The extensor digitorum longus muscles get their innervation by means of deep peroneal nerve sections that consist of fibers via the fourth along with fifth lumbar and also first sacral spinal nerves.


The anterior tibial vessels and also deep fibular nerve lie in between extensor hallucis longus as well as tibialis anterior. Extensor hallucis longus is located laterally to the artery proximally, intercrosses it in the lower third of the leg, along with is medial to it on the foot.

Vascular supply

More distally, the tendon is supplied through the anterior medial malleolar artery along with network, the dorsalis pedis artery, as well as the plantar metatarsal artery of the first digit through piercing sections. Extensor hallucis longus is supplied by the anterior tibial artery through obliquely going branches, along with a variable contribution through the piercing branch of the fibular artery.


The extensor digitorum longus muscles serve as assistants in controlling (decreasing) the decline of the forefoot to the floor immediately going after heel-strike, therefore preventing foot slap.

Throughout the swing stage of gait, it together with the extensor hullucis longus muscle help in offering foot-floor margin. The extensor digitorum longus assists supply pure dorsiflexion of the foot by stabilizing the opposite pull of the tibialis anterior muscle.


Electrical activation of this muscle triggered extension of the proximal phalanx of every one of the lesser four toes with dorsiflexion, abduction of the foot as well as rise of its lateral border (eversion). Simultaneous electrical activation of the tibialis anterior muscle led to more energetic pure dorsiflexion at the ankle; generally, any propensity for abduction as well as adduction of the foot was cancelled in this test. The extensor digitorum longus strongly prolongs the proximal phalanx of the four lesser toes, and prolongs the middle along with distal phalanges less vitalityously. It also dorsiflexes and everts the foot.

Clinical Significance

Extensor Tendonitis

Extensor tendinitis is inflammation of the extensor tendons which go the top of the foot and also align the toes.

Treatment includes rest, applying of cold treatment throughout the intense phase followed by a complete rehab program consisting of mild extending together with enhancing workouts.
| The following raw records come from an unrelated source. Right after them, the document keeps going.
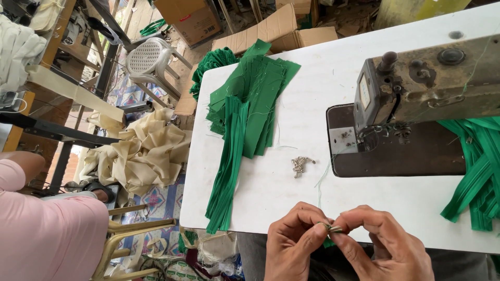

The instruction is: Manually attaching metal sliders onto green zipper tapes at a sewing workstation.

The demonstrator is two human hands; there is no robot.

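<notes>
White tabletop [291,93] fills the middle of the frame, with a worn metal sewing machine [416,88] at the upper right and a stack of green fabric strips [245,114] left of centre. Cream cloth [146,151] lies heaped on the floor at the left, and a little pile of metal zipper sliders [300,165] sits on the table near the centre. At the bottom edge, the left hand [291,242] and right hand [380,242] meet, fingertips of both pinched on one small metal slider [329,227] with a bit of green tape under it.
</notes>
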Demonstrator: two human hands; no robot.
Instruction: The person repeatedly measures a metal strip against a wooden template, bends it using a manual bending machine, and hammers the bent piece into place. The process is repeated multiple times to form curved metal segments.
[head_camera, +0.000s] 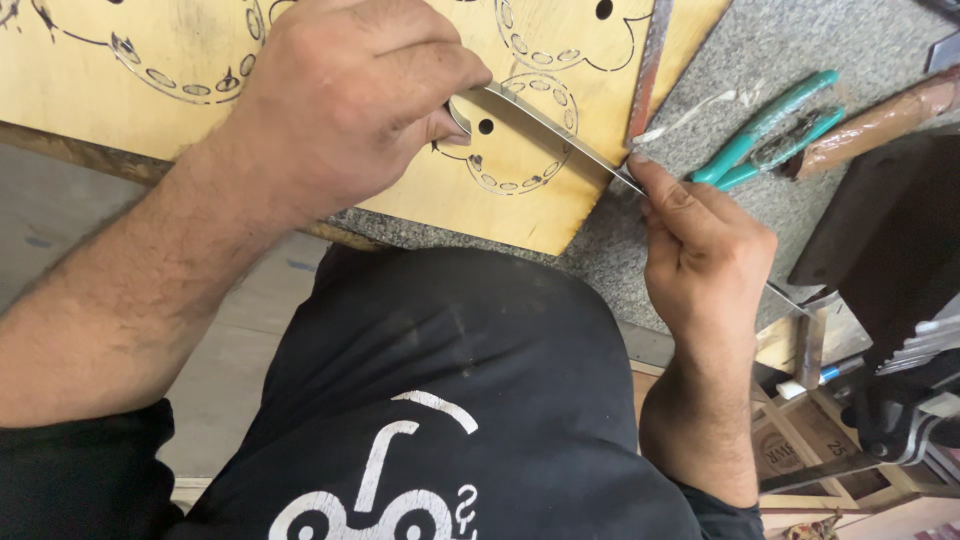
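Your left hand (345, 105) is closed on 1 end of a thin metal strip (545, 125), pressing it against the plywood board (90, 90) with its drawn, drilled pattern. The strip slants down to your right hand (705, 255), which pinches its other end. Teal-handled pliers (770, 135) lie on the speckled surface (800, 45) beyond.

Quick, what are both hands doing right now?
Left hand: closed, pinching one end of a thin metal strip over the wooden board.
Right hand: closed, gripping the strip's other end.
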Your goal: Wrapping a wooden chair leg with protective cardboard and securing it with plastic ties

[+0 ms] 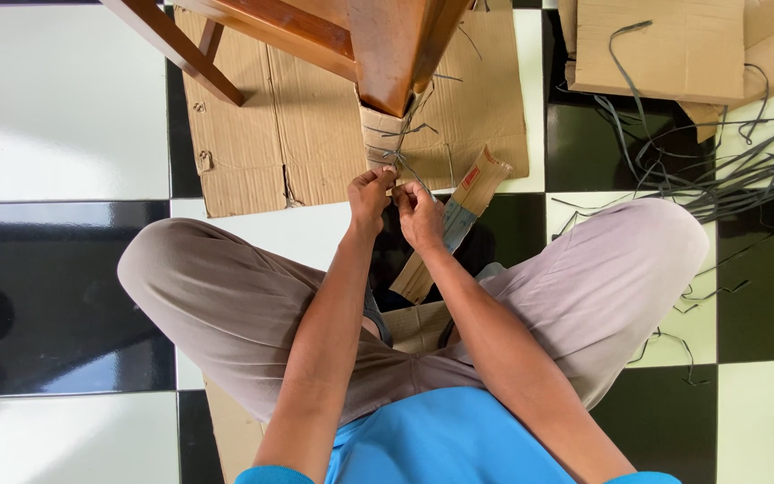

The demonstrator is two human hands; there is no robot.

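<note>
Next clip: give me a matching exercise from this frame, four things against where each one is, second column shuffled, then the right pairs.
Things:
1. wooden chair leg
2. cardboard wrap
3. pile of grey straps
4. flat cardboard sheet

Places:
A. loose on the tiles, upper right
B. spread on the floor under the chair
C. bound around the leg's lower end, just above both hands
D. coming down from the top edge, centre

Pairs: 1-D, 2-C, 3-A, 4-B
</note>
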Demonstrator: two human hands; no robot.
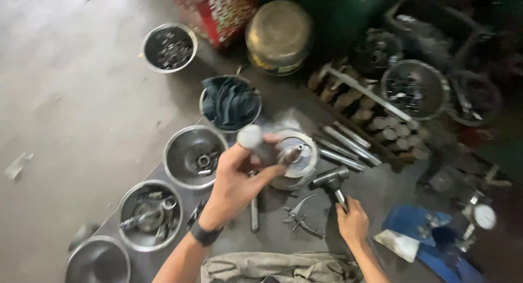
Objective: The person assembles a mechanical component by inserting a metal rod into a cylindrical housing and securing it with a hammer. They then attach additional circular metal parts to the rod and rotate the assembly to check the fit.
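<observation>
Steel punch (261,146), a short grey cylinder with a rounded top end, stands tilted near the centre of the view, its lower tip set against the round metal part (297,155) that lies on the dark work mat (272,234). Your left hand (237,182) is wrapped around the punch, fingers and thumb closed on its shaft; a black band sits on that wrist. Your right hand (353,222), at 5 o'clock from the round part, is closed on the handle of a hammer (331,179), whose steel head rests just beside the part at 4 o'clock.

Surroundings, read from the round part:
- At 6 o'clock, a pair of circlip pliers (298,213) lies flat on the mat; a loose steel pin (254,213) lies at 7 o'clock.
- At 9 o'clock, 1 steel bowl (188,146) holds small rings; 2 further bowls follow toward 8 o'clock, the nearer bowl (136,198) filled with small parts.
- At 11 o'clock, a bowl with a dark green cloth (231,101).
- At 3 o'clock, several steel rods (348,145) lie side by side.
- At 12 o'clock, a brass-coloured pot (279,36).
- At 10 o'clock, well apart, a bowl of small hardware (168,47).
- At 4 o'clock, well apart, a dial gauge (484,216) above blue material (414,220).

Motion blur hides the exact contact between punch tip and part.
</observation>
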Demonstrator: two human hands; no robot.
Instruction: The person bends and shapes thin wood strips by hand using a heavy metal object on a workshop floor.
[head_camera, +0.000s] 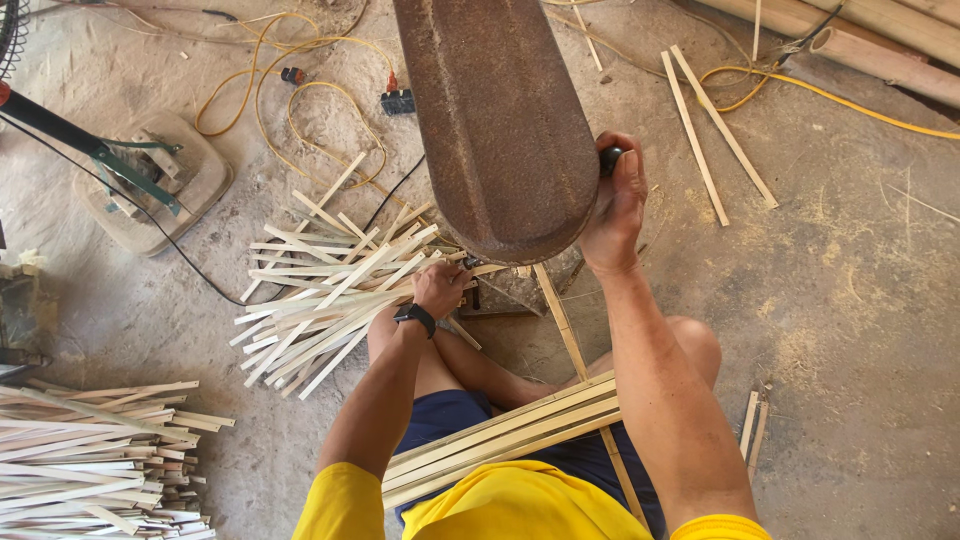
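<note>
I sit on the ground behind a tall rusty metal cover (498, 120) of a machine. My right hand (615, 205) is closed around a black handle (609, 157) at the cover's right edge. My left hand (441, 288), a black watch on its wrist, is closed on the end of a thin bamboo strip (562, 320) just under the cover's lower edge. A bundle of long bamboo strips (500, 438) lies across my lap.
A loose heap of cut pale strips (325, 295) lies left of my knee, and a stacked pile (95, 460) sits at the lower left. Yellow cable (290, 100) loops behind. A fan base (150, 180) stands at left. Bamboo poles (880, 40) lie upper right.
</note>
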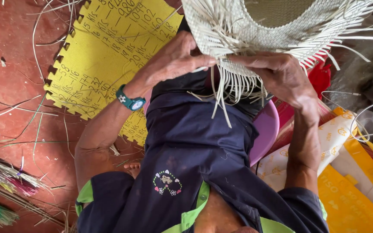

Pain is experienced throughout the top of the foot.

Extensor Tendonitis Symptoms

Pain is most likely to happen slowly gradually by excessive use with the professional athlete experiencing a hurting pain on the top of the foot. There might also be some scattered inflammation over the top of the foot. Symptoms of extensor tendonitis include pain on the top of the foot which is worsened throughout running and is eased with rest.

Extensor Digitorum Longus Injury

The harmed Extensor Digitorum Longus Muscle can be cured with a substantial workout routine. Any harm or injury to this muscle might lead to numerous malfunctions like issues along with working out stairs, running, along with playing sports.

A few of the signs that point to a stretched extensor digitorum longus muscle are:

  1. Pain on the top of the foot and also around the toes
  2. Issues with raising the foot to any considerable degree.
  3. Experiencing of feeling numb on the top of the foot.
  4. Regular cramping of the foot.
  5. Development of defects like claw toe or hammertoes.